#### Task goal:
Without the pictures, restate all of the data below word for word.

Supplied records: Begin

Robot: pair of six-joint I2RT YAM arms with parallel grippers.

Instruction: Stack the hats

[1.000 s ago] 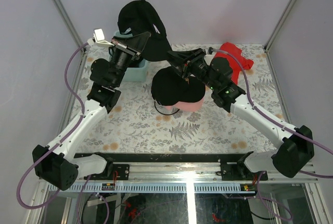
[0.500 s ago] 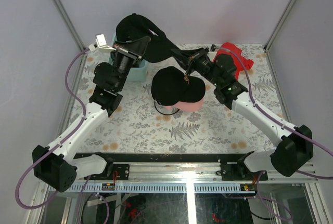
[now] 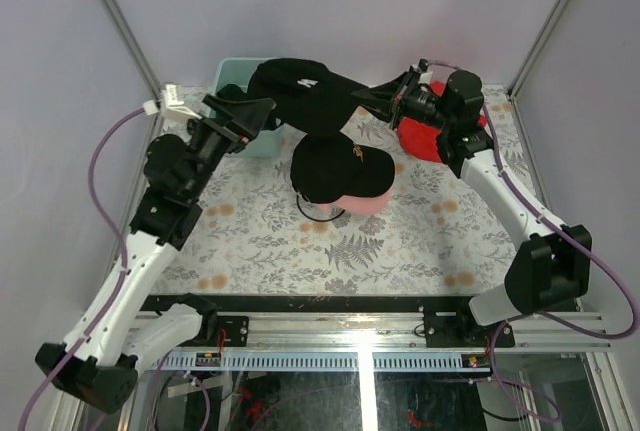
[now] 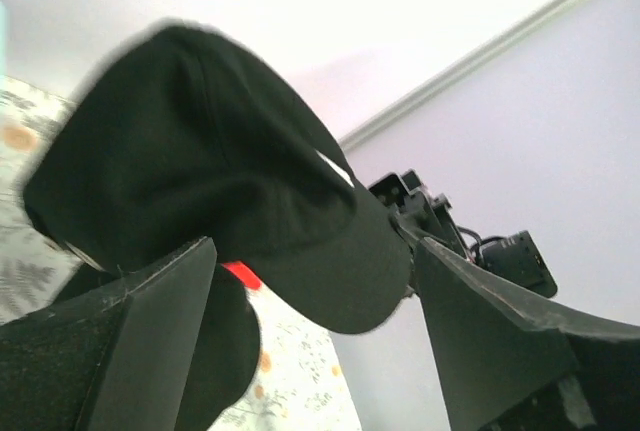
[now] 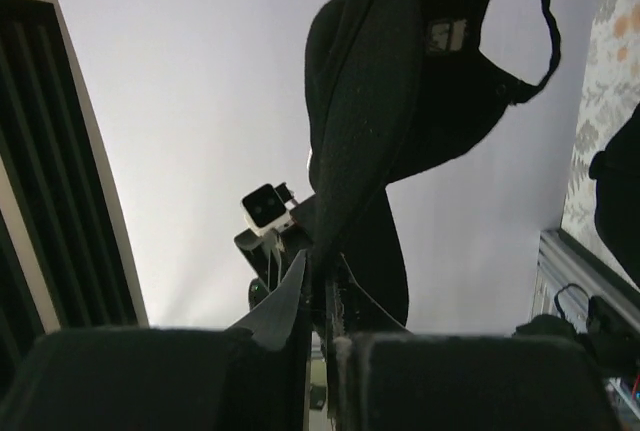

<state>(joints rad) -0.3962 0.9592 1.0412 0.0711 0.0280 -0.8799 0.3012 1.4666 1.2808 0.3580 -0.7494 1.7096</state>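
Black cap (image 3: 300,91), brim edge in right fingers (image 5: 170,376)

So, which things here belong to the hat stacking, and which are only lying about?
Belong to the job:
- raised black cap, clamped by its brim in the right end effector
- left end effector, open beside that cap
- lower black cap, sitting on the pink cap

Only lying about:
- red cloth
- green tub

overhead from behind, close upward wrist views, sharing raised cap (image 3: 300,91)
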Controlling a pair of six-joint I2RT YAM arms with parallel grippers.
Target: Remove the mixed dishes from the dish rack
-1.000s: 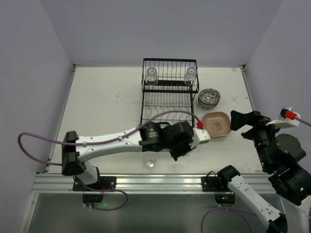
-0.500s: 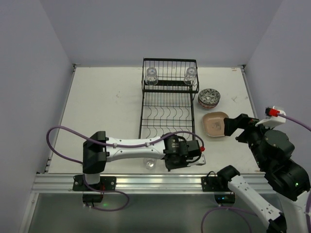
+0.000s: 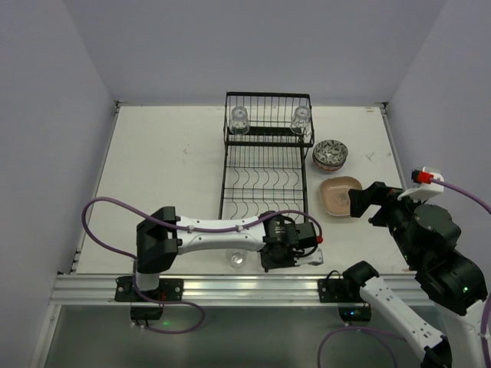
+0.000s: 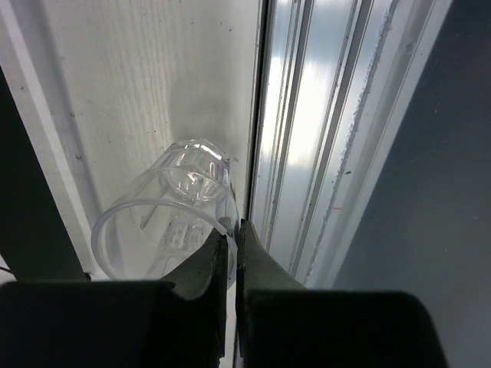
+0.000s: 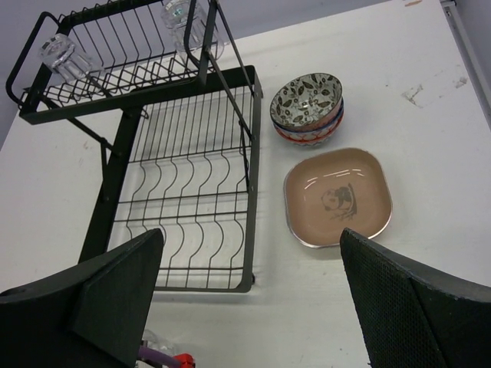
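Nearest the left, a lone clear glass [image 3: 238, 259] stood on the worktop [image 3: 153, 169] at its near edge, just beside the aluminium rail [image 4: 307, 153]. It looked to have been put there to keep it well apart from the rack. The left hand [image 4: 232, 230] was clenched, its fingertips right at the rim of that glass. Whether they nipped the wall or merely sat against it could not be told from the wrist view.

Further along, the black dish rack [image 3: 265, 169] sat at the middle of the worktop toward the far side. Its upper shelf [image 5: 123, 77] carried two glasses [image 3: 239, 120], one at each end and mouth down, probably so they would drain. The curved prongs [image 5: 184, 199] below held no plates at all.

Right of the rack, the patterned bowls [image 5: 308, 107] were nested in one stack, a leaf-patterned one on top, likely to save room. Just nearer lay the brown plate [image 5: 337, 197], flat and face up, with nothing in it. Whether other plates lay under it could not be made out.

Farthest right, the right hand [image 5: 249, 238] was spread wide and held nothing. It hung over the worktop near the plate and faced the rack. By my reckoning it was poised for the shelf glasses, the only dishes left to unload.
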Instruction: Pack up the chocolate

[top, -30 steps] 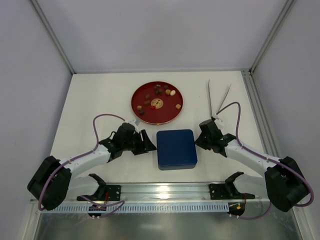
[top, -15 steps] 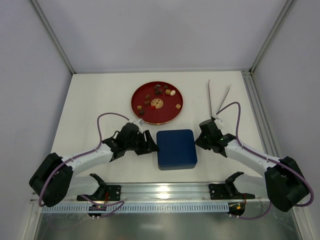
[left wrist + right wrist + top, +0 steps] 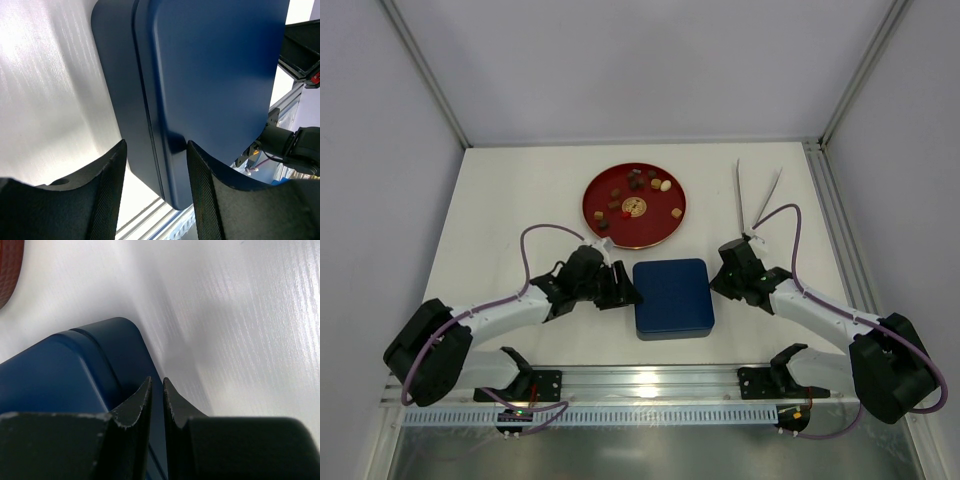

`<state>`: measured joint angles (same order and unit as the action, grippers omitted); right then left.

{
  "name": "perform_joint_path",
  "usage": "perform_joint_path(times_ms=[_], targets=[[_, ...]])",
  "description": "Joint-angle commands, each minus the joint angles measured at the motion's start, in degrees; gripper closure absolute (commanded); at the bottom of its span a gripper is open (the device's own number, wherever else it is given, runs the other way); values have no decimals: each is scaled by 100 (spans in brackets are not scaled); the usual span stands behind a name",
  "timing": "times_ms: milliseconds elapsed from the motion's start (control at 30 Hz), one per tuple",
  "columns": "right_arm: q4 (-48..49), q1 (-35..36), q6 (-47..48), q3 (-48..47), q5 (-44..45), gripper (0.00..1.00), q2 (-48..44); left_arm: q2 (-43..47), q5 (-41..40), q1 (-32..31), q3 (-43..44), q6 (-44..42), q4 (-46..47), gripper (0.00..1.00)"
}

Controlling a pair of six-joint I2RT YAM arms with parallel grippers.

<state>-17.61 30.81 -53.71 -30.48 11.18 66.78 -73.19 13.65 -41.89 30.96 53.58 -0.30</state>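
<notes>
Task stage: packing is not yet underway, by my judgement; the blue box [image 3: 673,298] is sitting closed and both arms are flanking it.
Chocolate location: the chocolate [image 3: 638,182] is lying scattered on the red plate [image 3: 658,228], at the far side of the table [image 3: 520,190], just beyond the box and apart from both grippers.
Left gripper: the left gripper [image 3: 156,147] is standing at the box's left edge with its jaws spread wide and holding nothing. In the left wrist view the fingers are framing the near edge, where the lid [image 3: 215,75] is meeting the lower wall.
Reason for left pose: the wide spread is probably preparing a grasp across the lid seam, since the lid is blocking access to the interior.
Right gripper: the right gripper [image 3: 156,382] is sitting at the box's right side, its jaws drawn nearly together with only a thin slit between them, and it is gripping nothing.
Reason for right pose: the narrow tips are probably acting as a stop, bracing the box against sliding. Contact cannot be confirmed.
Tweezers: the tweezers [image 3: 741,200] are lying unused on the table to the right of the plate, within reach of the right arm and likely intended for picking the small pieces.
Markings: the plate is carrying a gold emblem [image 3: 635,207] at its centre, too small to read. The lid is showing no label or writing.
</notes>
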Motion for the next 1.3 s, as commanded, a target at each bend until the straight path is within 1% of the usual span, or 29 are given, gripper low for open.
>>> perform_joint_path(times_ms=[0, 167, 367, 700, 967, 1100, 1267], targets=[[187, 48, 54, -125, 33, 84, 1, -55, -424, -21, 33, -94, -383, 51], [178, 48, 89, -142, 60, 84, 45, -327, -521, -21, 95, -102, -621, 55], [161, 48, 124, -125, 86, 84, 28, -538, -609, -12, 51, -67, -700, 57], [161, 48, 177, -90, 148, 84, 36, -951, -671, -21, -81, -76, -682, 59], [108, 48, 282, -195, 165, 83, 72, -1057, -653, -12, -143, -58, -603, 59], [-189, 31, 475, -449, 445, 71, 80, -1110, -635, -21, -160, -58, -595, 59], [-419, -259, 818, -889, 482, 64, -60, -1110, -600, -21, -169, -76, -621, 59]])
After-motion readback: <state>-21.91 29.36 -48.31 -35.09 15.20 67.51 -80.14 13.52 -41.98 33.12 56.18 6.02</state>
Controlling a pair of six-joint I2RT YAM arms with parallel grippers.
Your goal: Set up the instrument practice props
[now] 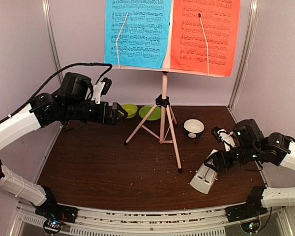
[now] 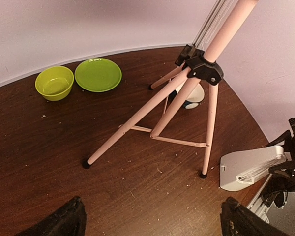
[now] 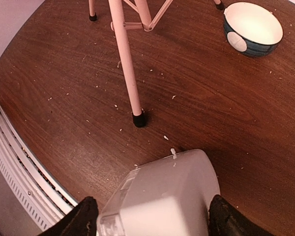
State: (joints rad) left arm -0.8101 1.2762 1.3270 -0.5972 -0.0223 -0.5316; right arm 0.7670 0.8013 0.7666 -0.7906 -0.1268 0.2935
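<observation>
1. Music stand [image 1: 163,113]: pale pink tripod, upright at mid-counter [image 1: 98,162], all three feet down. It serves as the reference for every entry below.
2. Blue sheet [image 1: 137,32]: printed music on the left half of the stand's desk, under a thin retaining arm.
3. Red sheet [image 1: 206,34]: printed music on the right half of the stand's desk, edge to edge with the blue sheet.
4. Metronome [image 1: 204,178]: cream, with a clear cover, tilted over on the counter just right of the stand's near foot.
5. Right gripper [image 3: 152,216]: at the metronome, with the fingers [image 3: 83,219] close on either side of its body. Whether they are clamped on it cannot be told.
6. Left gripper [image 2: 152,226]: raised to the left of the stand, fingers [image 2: 64,221] spread wide with nothing between them.
7. Green bowl [image 1: 129,110] and green plate [image 1: 150,112]: side by side behind the stand, to its left.
8. White-and-dark bowl [image 1: 193,128]: on the counter right of the stand's legs.
</observation>
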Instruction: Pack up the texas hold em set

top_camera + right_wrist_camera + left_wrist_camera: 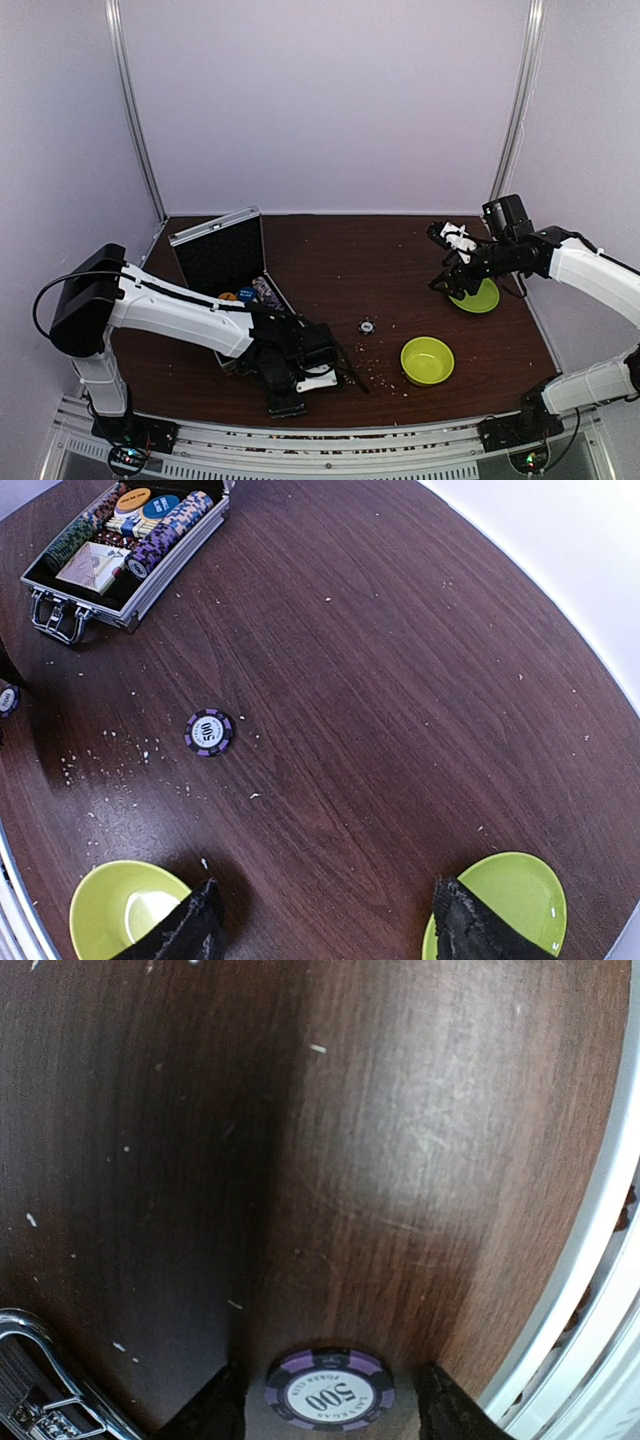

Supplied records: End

#### Output for this exercise:
Robot: pair of six-joint I2RT YAM arms with parallel grippers.

Instruction: Stack the hats

[1.000 s ago] 
[0.500 s ago] 
[now] 
[now] 
[now] 

<state>(joints rad) -0.3962 0.9592 1.0412 0.0711 0.0280 -0.8799 0.3012 1.4666 1.2808 0.3580 -0.7494 1.7096</state>
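Black cap (image 3: 300,91), brim edge in right fingers (image 5: 170,376)

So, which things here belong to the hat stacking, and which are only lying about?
Belong to the job:
- raised black cap, clamped by its brim in the right end effector
- left end effector, open beside that cap
- lower black cap, sitting on the pink cap

Only lying about:
- red cloth
- green tub

overhead from behind, close upward wrist views, sharing raised cap (image 3: 300,91)
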Controlling a pair of six-joint I2RT YAM arms with parallel grippers.
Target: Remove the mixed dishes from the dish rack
-1.000s: 
-0.500s: 
+0.000s: 
+0.000s: 
+0.000s: 
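Nearest the left, a lone clear glass [image 3: 238, 259] stood on the worktop [image 3: 153, 169] at its near edge, just beside the aluminium rail [image 4: 307, 153]. It looked to have been put there to keep it well apart from the rack. The left hand [image 4: 232, 230] was clenched, its fingertips right at the rim of that glass. Whether they nipped the wall or merely sat against it could not be told from the wrist view.

Further along, the black dish rack [image 3: 265, 169] sat at the middle of the worktop toward the far side. Its upper shelf [image 5: 123, 77] carried two glasses [image 3: 239, 120], one at each end and mouth down, probably so they would drain. The curved prongs [image 5: 184, 199] below held no plates at all.

Right of the rack, the patterned bowls [image 5: 308, 107] were nested in one stack, a leaf-patterned one on top, likely to save room. Just nearer lay the brown plate [image 5: 337, 197], flat and face up, with nothing in it. Whether other plates lay under it could not be made out.

Farthest right, the right hand [image 5: 249, 238] was spread wide and held nothing. It hung over the worktop near the plate and faced the rack. By my reckoning it was poised for the shelf glasses, the only dishes left to unload.
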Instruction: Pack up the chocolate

[top, -30 steps] 
[top, -15 steps] 
[left wrist + right wrist + top, +0 steps] 

`<state>`: measured joint angles (same order and unit as the action, grippers omitted); right then left.

{
  "name": "perform_joint_path",
  "usage": "perform_joint_path(times_ms=[_], targets=[[_, ...]])",
  "description": "Joint-angle commands, each minus the joint angles measured at the motion's start, in degrees; gripper closure absolute (commanded); at the bottom of its span a gripper is open (the device's own number, wherever else it is given, runs the other way); values have no decimals: each is scaled by 100 (spans in brackets are not scaled); the usual span stands behind a name",
  "timing": "times_ms: milliseconds elapsed from the motion's start (control at 30 Hz), one per tuple",
  "columns": "right_arm: q4 (-48..49), q1 (-35..36), q6 (-47..48), q3 (-48..47), q5 (-44..45), gripper (0.00..1.00), q2 (-48..44); left_arm: q2 (-43..47), q5 (-41..40), q1 (-32..31), q3 (-43..44), q6 (-44..42), q4 (-46..47), gripper (0.00..1.00)"
}

Controlling a pair of six-joint I2RT YAM arms with parallel grippers.

<state>-17.61 30.81 -53.71 -30.48 11.18 66.78 -73.19 13.65 -41.89 30.96 53.58 -0.30</state>
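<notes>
Task stage: packing is not yet underway, by my judgement; the blue box [image 3: 673,298] is sitting closed and both arms are flanking it.
Chocolate location: the chocolate [image 3: 638,182] is lying scattered on the red plate [image 3: 658,228], at the far side of the table [image 3: 520,190], just beyond the box and apart from both grippers.
Left gripper: the left gripper [image 3: 156,147] is standing at the box's left edge with its jaws spread wide and holding nothing. In the left wrist view the fingers are framing the near edge, where the lid [image 3: 215,75] is meeting the lower wall.
Reason for left pose: the wide spread is probably preparing a grasp across the lid seam, since the lid is blocking access to the interior.
Right gripper: the right gripper [image 3: 156,382] is sitting at the box's right side, its jaws drawn nearly together with only a thin slit between them, and it is gripping nothing.
Reason for right pose: the narrow tips are probably acting as a stop, bracing the box against sliding. Contact cannot be confirmed.
Tweezers: the tweezers [image 3: 741,200] are lying unused on the table to the right of the plate, within reach of the right arm and likely intended for picking the small pieces.
Markings: the plate is carrying a gold emblem [image 3: 635,207] at its centre, too small to read. The lid is showing no label or writing.
</notes>
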Motion for the next 1.3 s, as commanded, a target at each bend until the straight path is within 1% of the usual span, or 29 are given, gripper low for open.
>>> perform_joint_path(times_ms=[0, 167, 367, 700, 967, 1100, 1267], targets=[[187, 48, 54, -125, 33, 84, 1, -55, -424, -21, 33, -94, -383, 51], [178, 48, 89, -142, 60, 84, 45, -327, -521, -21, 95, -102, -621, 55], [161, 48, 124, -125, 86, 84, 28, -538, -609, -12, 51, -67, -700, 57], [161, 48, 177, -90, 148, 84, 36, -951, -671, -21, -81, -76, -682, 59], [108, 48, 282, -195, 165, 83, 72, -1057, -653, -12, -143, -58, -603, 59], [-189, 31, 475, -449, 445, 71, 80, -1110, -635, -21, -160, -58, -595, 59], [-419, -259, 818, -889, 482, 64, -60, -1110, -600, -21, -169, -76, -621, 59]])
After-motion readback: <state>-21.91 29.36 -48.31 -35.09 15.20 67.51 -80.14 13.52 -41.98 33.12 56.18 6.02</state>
Controlling a pair of six-joint I2RT YAM arms with parallel grippers.
Your goal: Set up the instrument practice props
[now] 
[now] 
[now] 
State: (joints rad) left arm -0.8101 1.2762 1.3270 -0.5972 -0.0223 -0.5316; right arm 0.7670 0.8013 0.7666 -0.7906 -0.1268 0.2935
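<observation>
1. Music stand [image 1: 163,113]: pale pink tripod, upright at mid-counter [image 1: 98,162], all three feet down. It serves as the reference for every entry below.
2. Blue sheet [image 1: 137,32]: printed music on the left half of the stand's desk, under a thin retaining arm.
3. Red sheet [image 1: 206,34]: printed music on the right half of the stand's desk, edge to edge with the blue sheet.
4. Metronome [image 1: 204,178]: cream, with a clear cover, tilted over on the counter just right of the stand's near foot.
5. Right gripper [image 3: 152,216]: at the metronome, with the fingers [image 3: 83,219] close on either side of its body. Whether they are clamped on it cannot be told.
6. Left gripper [image 2: 152,226]: raised to the left of the stand, fingers [image 2: 64,221] spread wide with nothing between them.
7. Green bowl [image 1: 129,110] and green plate [image 1: 150,112]: side by side behind the stand, to its left.
8. White-and-dark bowl [image 1: 193,128]: on the counter right of the stand's legs.
</observation>
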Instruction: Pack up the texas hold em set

top_camera + right_wrist_camera + left_wrist_camera: 

There is no more to the output, and the exercise is done.